DATASET EXTRACT:
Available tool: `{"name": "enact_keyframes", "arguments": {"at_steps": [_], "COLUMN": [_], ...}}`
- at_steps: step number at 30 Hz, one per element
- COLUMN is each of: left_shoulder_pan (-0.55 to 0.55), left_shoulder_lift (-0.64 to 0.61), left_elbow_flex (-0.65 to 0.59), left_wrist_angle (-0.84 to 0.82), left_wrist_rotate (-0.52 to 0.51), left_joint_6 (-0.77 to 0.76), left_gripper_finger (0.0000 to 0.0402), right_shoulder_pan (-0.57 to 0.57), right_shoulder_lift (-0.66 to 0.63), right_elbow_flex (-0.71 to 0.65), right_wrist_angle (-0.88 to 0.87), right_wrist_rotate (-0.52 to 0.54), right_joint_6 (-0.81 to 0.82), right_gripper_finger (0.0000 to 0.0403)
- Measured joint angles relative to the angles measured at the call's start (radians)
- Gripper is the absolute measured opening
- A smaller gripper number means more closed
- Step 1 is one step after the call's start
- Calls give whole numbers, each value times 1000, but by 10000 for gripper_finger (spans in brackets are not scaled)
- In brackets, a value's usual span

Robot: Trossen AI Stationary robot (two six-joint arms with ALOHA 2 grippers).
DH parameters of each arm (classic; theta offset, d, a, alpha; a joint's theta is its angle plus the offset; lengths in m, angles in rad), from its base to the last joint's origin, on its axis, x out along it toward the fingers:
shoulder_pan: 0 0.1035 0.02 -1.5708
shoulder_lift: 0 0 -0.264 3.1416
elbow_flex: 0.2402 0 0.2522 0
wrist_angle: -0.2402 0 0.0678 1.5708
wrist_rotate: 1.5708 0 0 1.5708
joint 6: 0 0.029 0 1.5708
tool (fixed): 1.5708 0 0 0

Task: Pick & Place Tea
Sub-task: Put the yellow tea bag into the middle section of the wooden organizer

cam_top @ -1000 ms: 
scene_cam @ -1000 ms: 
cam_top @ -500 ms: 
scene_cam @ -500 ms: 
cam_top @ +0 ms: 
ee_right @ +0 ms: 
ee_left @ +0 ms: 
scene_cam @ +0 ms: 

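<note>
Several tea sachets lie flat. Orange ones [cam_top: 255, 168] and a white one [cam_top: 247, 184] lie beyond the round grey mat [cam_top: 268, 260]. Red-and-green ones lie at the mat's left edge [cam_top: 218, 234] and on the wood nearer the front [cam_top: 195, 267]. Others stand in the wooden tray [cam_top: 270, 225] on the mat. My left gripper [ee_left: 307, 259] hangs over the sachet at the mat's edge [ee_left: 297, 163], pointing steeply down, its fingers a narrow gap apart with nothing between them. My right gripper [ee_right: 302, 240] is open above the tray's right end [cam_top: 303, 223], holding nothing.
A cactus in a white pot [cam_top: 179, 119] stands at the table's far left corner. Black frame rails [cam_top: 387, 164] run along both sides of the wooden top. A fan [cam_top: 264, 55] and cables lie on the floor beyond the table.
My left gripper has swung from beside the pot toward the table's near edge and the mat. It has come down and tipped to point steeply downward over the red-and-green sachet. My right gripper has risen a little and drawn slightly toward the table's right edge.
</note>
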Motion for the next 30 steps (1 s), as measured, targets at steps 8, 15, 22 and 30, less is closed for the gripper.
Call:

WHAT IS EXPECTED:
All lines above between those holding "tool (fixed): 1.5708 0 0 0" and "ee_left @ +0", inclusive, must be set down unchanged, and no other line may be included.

WRITTEN ANSWER:
tool (fixed): 1.5708 0 0 0

Task: Pick & Place Tea
Sub-task: Put the yellow tea bag into the middle section of the wooden organizer

cam_top @ -1000 ms: 
scene_cam @ -1000 ms: 
cam_top @ -500 ms: 
scene_cam @ -500 ms: 
cam_top @ +0 ms: 
ee_right @ +0 ms: 
ee_left @ +0 ms: 

No more work is needed on this answer.